Konumu: Güneydoğu Avrupa

Başkenti: Podgorica

Para Birimi: EURO - Avro (1 Avro yaklaşık 2.80 Türk Lirasına denk gelmektedir) Güncel kur için http://www.xe.com/ ‘u ziyaret edebilirsiniz.

Dili: Karadağca



Keşif Noktamız BUDVA

(04/07/2014)


Bir önceki gün aldığımız otobüs saatlerine göre planımız 10:28’deki otobüse yetişmek. Saat 10:00 olmadan aparttaki odamızı boşaltıyoruz ve Otobüs İstasyonu’na doğru yol alıyoruz. Kişi başı 6.00-Euro’ya aldığımız biletlerimiz ile peronda kalkmak üzere bekleyen midibüs (çok yoğun bir hat olmadığı ve gün içerisinde çok sayıda sefer olduğu için yolcu sayısı az ve bu nedenle şirketler bu hat için midibüs tahsis ediyor) bizi doğru Budva’ya götürecek, Karadağ’ın turist cazibe merkezlerinden biri! Otobüs saatleri küsüratlı olması ile dikkat çekici ancak bir o kadar da dikkat çeken nokta ise dakik hatta ve hatta erkenci olmaları. Otobüs en geç bilet saatinde hareket ediyor (Balkanlardaki tecrübelerimiz bize 5 dakikaya kadar erken hareket eden otobüs olduğunu gösterdi, Türkiye’dekilerin tam aksine :)) erken ama asla geç değilller!

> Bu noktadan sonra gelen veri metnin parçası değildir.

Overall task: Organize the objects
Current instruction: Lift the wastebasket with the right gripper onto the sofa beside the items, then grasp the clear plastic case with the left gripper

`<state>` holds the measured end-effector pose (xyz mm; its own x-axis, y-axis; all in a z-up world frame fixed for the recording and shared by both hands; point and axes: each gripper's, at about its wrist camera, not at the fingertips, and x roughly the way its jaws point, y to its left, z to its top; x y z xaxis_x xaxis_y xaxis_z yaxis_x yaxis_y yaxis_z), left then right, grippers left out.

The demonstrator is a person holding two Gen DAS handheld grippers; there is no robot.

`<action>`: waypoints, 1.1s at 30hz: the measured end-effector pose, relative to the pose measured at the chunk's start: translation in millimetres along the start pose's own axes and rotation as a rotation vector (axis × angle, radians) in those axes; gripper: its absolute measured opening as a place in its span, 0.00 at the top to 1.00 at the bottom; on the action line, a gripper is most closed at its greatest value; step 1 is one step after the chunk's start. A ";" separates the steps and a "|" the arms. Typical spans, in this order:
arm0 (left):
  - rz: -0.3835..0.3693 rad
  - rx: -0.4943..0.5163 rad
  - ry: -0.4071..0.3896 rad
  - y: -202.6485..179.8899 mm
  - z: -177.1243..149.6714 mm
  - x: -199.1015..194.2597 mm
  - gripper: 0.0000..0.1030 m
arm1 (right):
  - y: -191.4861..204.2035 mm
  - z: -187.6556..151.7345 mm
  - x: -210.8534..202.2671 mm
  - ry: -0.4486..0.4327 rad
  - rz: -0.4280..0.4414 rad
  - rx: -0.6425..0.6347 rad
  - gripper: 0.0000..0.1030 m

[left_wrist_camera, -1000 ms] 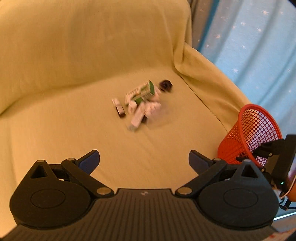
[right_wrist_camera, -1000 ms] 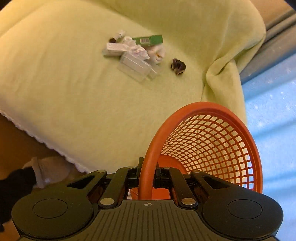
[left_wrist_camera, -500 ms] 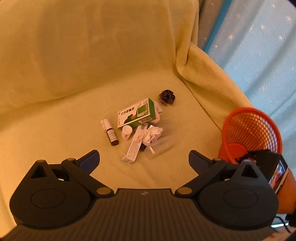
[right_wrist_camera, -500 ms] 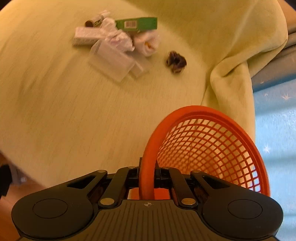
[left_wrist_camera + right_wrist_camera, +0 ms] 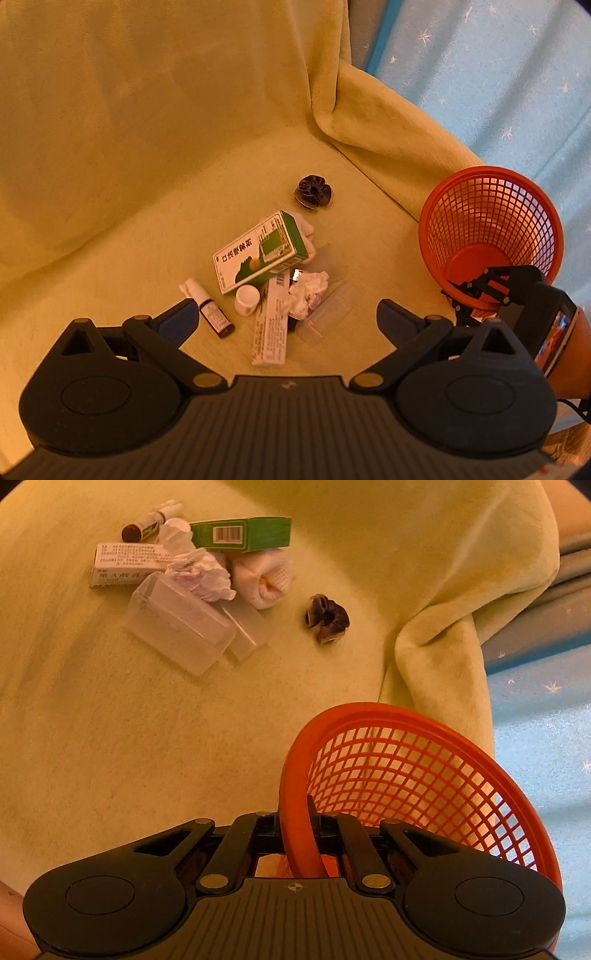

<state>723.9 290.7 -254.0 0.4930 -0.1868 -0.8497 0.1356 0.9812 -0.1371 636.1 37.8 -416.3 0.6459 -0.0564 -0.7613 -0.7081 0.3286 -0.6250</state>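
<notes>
A small heap lies on the yellow-covered seat: a green box (image 5: pixel 260 252) (image 5: pixel 242 534), a long white box (image 5: pixel 271 325) (image 5: pixel 127 568), a brown dropper bottle (image 5: pixel 211 312) (image 5: pixel 147 521), a white cap (image 5: pixel 247 295), crumpled tissue (image 5: pixel 308 293) (image 5: pixel 201 574), a clear plastic case (image 5: pixel 327 312) (image 5: pixel 181 622) and a rolled white sock (image 5: pixel 264 579). A dark scrunchie (image 5: pixel 314 192) (image 5: pixel 327 618) sits apart from them. My left gripper (image 5: pixel 286 319) hovers open just above the heap. My right gripper (image 5: pixel 297 823) is shut on the rim of the orange mesh basket (image 5: pixel 491 229) (image 5: pixel 406 768).
The yellow blanket (image 5: pixel 147 129) drapes over the backrest and the armrest (image 5: pixel 388 122) at the right. A blue star-patterned curtain (image 5: pixel 498 74) hangs behind. The basket stands at the seat's right edge beside the armrest fold (image 5: pixel 436 657).
My left gripper has come down closer to the heap, which now sits between its fingers' line. The right gripper has carried the basket inward over the seat, toward the heap.
</notes>
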 end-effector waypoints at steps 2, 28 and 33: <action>0.003 -0.001 0.004 3.3 0.0 8.2 0.02 | 4.4 2.2 3.4 0.009 -0.003 -0.011 0.99; -0.106 0.325 0.110 -41.3 -3.4 111.6 0.50 | -5.6 10.1 25.0 0.036 -0.022 0.032 0.99; -0.082 0.416 0.151 -55.9 -14.5 140.4 0.62 | -5.2 9.4 25.0 0.035 -0.022 0.034 0.99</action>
<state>773.1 210.3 -372.9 0.3393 -0.2242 -0.9136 0.5181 0.8551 -0.0174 658.6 43.6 -430.4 0.6506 -0.0968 -0.7532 -0.6831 0.3588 -0.6361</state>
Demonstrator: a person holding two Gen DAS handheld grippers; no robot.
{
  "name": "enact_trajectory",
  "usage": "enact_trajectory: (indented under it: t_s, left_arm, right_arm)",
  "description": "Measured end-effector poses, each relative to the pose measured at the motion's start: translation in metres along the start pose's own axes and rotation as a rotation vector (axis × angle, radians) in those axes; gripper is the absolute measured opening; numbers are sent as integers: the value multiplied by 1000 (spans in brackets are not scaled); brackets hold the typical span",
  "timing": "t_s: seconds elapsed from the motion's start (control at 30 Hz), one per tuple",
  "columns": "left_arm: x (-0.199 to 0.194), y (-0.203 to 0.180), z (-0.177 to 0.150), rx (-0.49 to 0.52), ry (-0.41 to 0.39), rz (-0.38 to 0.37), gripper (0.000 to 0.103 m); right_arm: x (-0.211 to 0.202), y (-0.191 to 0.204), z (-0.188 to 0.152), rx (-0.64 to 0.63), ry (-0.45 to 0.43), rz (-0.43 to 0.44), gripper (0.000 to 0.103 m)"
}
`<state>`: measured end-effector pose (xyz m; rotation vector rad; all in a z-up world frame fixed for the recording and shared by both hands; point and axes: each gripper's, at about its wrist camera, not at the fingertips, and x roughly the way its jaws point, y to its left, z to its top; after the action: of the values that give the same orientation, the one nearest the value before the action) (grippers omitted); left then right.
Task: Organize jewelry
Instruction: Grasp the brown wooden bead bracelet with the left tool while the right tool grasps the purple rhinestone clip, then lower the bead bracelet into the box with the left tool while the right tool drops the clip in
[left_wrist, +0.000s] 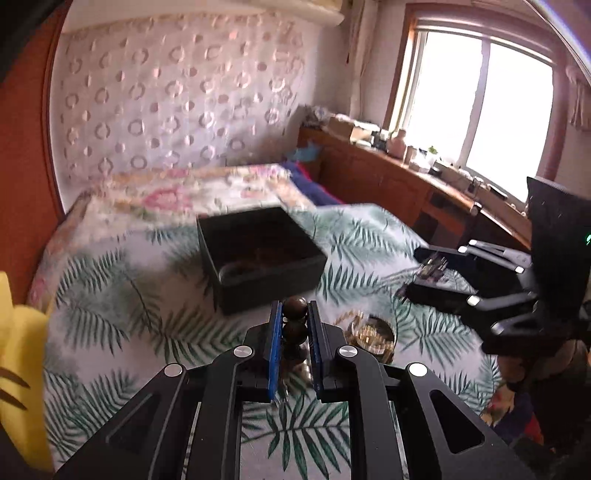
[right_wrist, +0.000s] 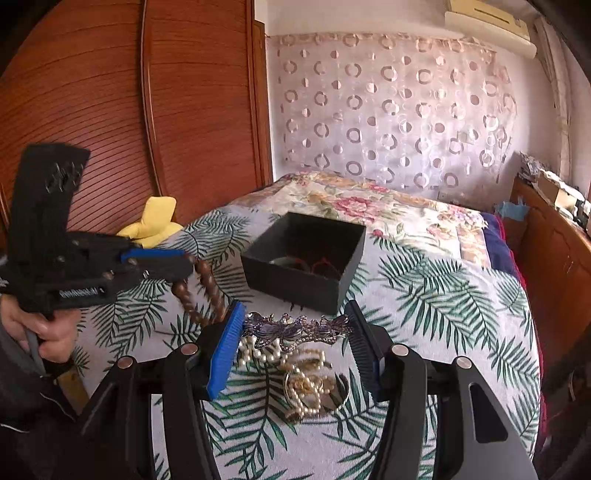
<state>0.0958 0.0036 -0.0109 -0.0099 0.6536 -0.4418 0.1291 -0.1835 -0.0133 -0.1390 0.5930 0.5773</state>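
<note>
We have the left gripper (left_wrist: 294, 341) pinching a string of dark wooden beads (right_wrist: 201, 286), jaws pressed on it near the tips. In the right wrist view the string hangs down in a loop below the jaws, clear of the bedspread (right_wrist: 424, 295). The black box (left_wrist: 258, 254) lies straight ahead of this gripper, beyond the fingertips, open side up, with a few pieces already inside. We judge the coming move to be a forward carry over the near wall of the box.

The right gripper (right_wrist: 295, 336) pinches a silver hair clip (right_wrist: 295, 328) by its two ends, the clip's length crosswise between the pads. A heap of pearls and gold chain (right_wrist: 306, 384) lies on the bedspread below it.
</note>
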Motion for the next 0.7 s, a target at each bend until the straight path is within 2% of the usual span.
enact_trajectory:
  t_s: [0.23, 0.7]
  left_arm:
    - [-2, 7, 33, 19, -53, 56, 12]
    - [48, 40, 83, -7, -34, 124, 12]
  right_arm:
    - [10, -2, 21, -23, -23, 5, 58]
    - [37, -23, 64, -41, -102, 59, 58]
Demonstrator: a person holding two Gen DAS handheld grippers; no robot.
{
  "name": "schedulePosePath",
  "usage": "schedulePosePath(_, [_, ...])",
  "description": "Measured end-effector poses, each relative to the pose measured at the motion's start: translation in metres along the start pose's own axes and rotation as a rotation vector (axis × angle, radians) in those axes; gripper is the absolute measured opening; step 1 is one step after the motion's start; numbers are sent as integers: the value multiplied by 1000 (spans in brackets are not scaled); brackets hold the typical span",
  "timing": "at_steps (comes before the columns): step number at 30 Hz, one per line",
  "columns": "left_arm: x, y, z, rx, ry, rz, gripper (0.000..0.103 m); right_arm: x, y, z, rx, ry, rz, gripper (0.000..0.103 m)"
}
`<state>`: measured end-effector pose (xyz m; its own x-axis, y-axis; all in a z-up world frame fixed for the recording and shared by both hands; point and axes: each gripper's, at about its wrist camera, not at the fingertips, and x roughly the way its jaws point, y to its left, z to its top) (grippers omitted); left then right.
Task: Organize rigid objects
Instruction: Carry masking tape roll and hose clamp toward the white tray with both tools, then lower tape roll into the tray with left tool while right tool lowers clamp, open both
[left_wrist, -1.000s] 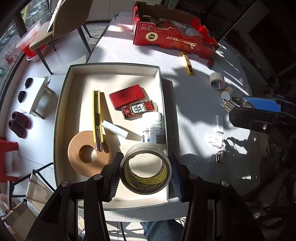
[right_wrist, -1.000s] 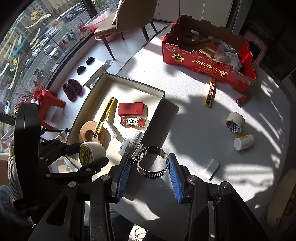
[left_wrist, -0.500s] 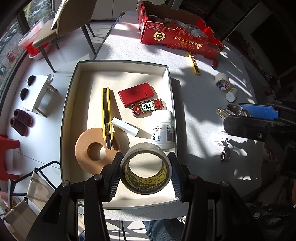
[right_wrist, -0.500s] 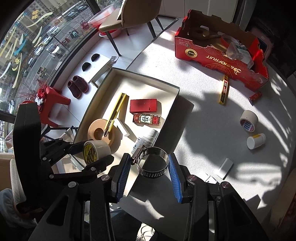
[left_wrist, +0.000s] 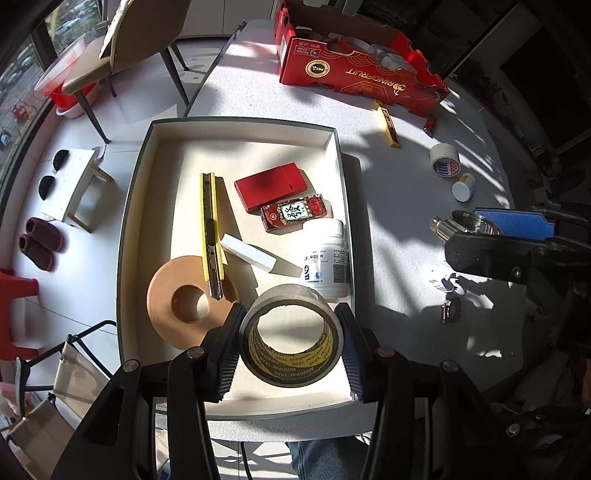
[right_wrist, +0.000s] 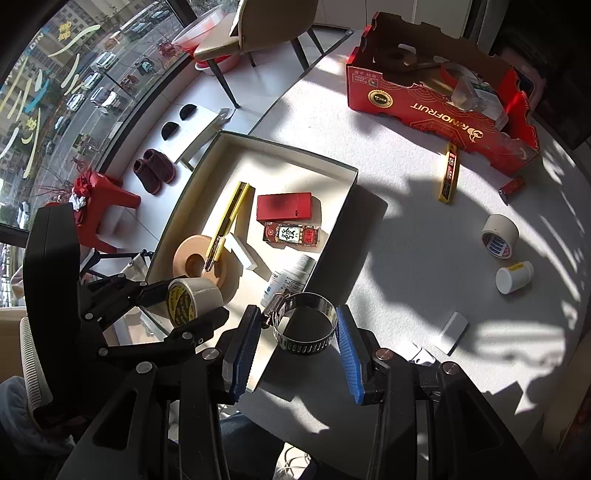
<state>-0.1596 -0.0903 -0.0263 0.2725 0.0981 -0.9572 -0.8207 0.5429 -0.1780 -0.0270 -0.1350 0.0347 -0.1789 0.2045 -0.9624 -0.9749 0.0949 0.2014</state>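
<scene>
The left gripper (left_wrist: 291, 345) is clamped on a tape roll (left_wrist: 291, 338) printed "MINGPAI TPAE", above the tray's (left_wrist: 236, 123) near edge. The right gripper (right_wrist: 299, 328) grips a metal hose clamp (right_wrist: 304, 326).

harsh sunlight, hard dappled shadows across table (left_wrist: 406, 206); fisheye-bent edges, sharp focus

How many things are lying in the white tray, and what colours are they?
Red: 2, flat box and patterned box
White: 2, bottle and block
Yellow: 1, cutter
Tan: 1, ring
Total: 6
</scene>
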Motion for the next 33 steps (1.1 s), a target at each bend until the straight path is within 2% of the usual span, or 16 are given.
schedulePosePath(33, [6,-1,1,-2,4,2,52,4,-2,1,6,9,4,43])
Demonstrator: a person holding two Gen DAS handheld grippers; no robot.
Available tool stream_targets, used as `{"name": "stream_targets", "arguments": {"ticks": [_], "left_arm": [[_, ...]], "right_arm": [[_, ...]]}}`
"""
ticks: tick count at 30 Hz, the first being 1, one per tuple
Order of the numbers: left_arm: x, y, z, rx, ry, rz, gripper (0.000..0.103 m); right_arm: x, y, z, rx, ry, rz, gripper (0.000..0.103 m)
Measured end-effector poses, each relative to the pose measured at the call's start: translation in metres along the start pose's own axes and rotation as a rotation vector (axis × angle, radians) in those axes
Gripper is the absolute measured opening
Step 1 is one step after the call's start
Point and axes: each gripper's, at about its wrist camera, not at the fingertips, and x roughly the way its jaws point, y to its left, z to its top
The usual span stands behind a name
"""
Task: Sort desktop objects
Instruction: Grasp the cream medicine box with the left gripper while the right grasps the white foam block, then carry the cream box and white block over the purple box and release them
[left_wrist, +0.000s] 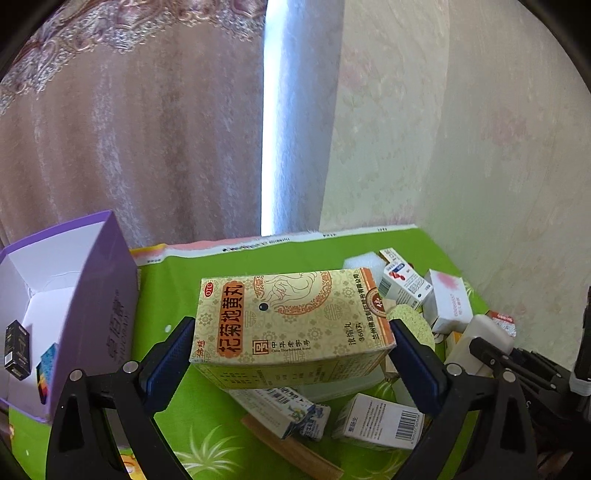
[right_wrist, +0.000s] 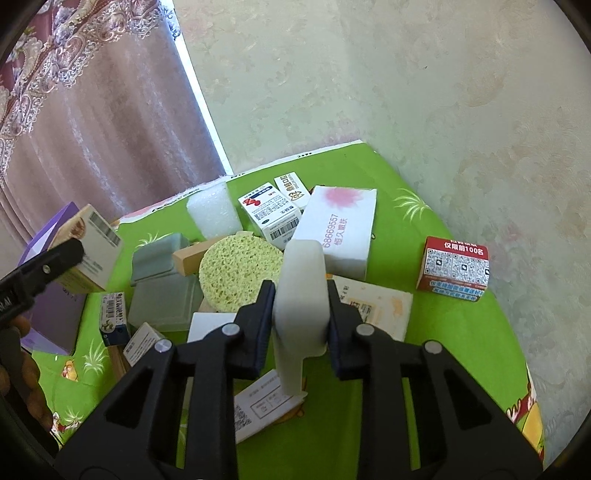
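Two grips are on at once, one per view.

Left wrist view: the left gripper (left_wrist: 291, 354) is clamped on a yellow medicine carton (left_wrist: 291, 317), blue pads pressed flat against its two short ends, and the carton hangs clear above the green tablecloth (left_wrist: 177, 280). It looks like thin cardboard, probably light and easy to dent, so the ends are a fair place to squeeze; pressing on the broad printed face would likely buckle it. At far left stands an open purple box (left_wrist: 92, 295) with a small black pack (left_wrist: 16, 349) inside, a likely bin for sorted items. Its tall near wall stands in the way and would need clearing from above. Below the carton lie a blue-and-white box (left_wrist: 284, 410), a barcode box (left_wrist: 380, 419) and a wooden comb (left_wrist: 291, 450).

Right wrist view: the right gripper (right_wrist: 301, 321) is closed on a white foam block (right_wrist: 301, 291), pinched across its narrow sides and standing upright between the pads. Foam is soft, springy and near weightless, so a mid-height hold suits it, though it may squash or slip out. Just beyond, in the pile, sit a round yellow sponge (right_wrist: 236, 273), a white box with a pink flower (right_wrist: 340, 229) and a bubble-wrap pad (right_wrist: 212, 214). A red QR-code box (right_wrist: 456, 267) lies apart at right. The carton and the other gripper show at the left edge.
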Motion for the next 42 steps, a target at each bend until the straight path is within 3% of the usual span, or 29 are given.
{"name": "stream_targets", "arguments": {"ticks": [10,16,26,42], "left_arm": [[-0.039,0.035,0.004,-0.023,-0.057,-0.009,0.100],[-0.068,0.068,0.002,-0.061,-0.103,-0.002,0.100],[-0.114,0.134,-0.015,-0.127,-0.164,0.061,0.100],[-0.147,0.199,-0.028,-0.219,-0.160,0.146,0.100]], "right_arm": [[-0.018,0.018,0.002,-0.041,0.001,-0.004,0.029],[-0.039,0.056,0.003,-0.106,-0.024,0.004,0.029],[-0.057,0.101,-0.008,-0.145,-0.019,0.033,0.029],[-0.067,0.147,-0.010,-0.167,-0.044,0.082,0.029]]}}
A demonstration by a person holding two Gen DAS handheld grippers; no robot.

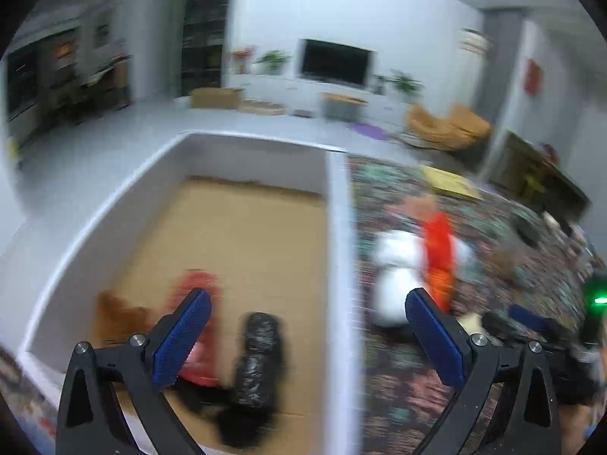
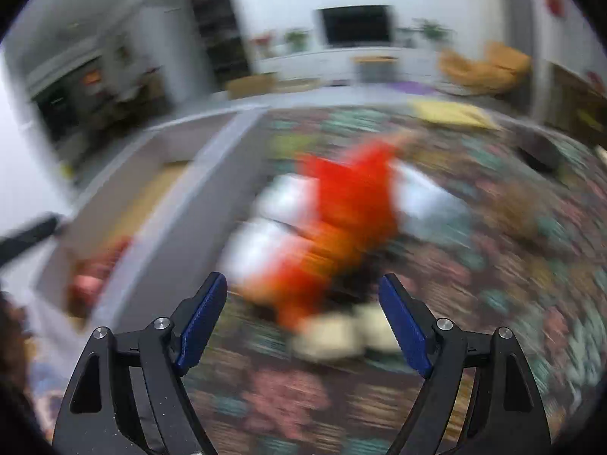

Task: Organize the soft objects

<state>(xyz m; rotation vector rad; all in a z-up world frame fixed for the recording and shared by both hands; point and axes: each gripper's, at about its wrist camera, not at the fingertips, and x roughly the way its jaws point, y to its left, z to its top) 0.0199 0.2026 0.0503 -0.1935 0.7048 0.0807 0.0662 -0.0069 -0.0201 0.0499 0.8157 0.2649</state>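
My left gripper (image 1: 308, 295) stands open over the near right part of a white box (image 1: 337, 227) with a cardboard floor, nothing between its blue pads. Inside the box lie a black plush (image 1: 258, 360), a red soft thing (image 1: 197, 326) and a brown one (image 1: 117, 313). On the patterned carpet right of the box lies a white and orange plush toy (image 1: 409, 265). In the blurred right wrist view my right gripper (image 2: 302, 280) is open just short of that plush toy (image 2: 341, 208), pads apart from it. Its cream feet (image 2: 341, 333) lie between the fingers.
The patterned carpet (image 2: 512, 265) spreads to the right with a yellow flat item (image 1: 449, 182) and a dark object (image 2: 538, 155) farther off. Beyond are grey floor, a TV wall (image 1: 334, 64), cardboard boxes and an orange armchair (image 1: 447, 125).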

Yolculuk oldukça renkli ve keyifli geçiyor. Ağırlıklı olarak yerel halkın kullandığı bir güzergah, yaklaşık 10-12 kişilik (ara duraklarda inen-binenler oluyor ama ortalamada bu mevcudu koruduk) yolculuk kadrosundaki tek turistler biz idik. Genellikle ilçeler ve köyler arası alışverişe, gezmeye giden halk bize eşlik etti yol boyunca. Herkes binince nereye kadar gideceğini söylüyor ve ücreti o mesafeye göre ödüyor ki zaten hep kullandıkları yol olduğu için herkes ücreti biliyor ve biner binmez uzatıyor muavine. Bana keyif veren en büyük noktalardan biri bu idi; yerel halk ve kültür ile bu anstantaneleri paylaşmak, onlarla onlardan biri olmak ya da olmaya çalışmak, birkaç kelime öğrenmek, arada anlayabildiğim kelimelerden ve vücut dilinden neler konuştuklarını anlamaya çalışmak... E bi de yol boyunca sağ tarafında bağ-bahçe, sol tarafından masmavi deniz olunca daha ne isteyebilirim ki?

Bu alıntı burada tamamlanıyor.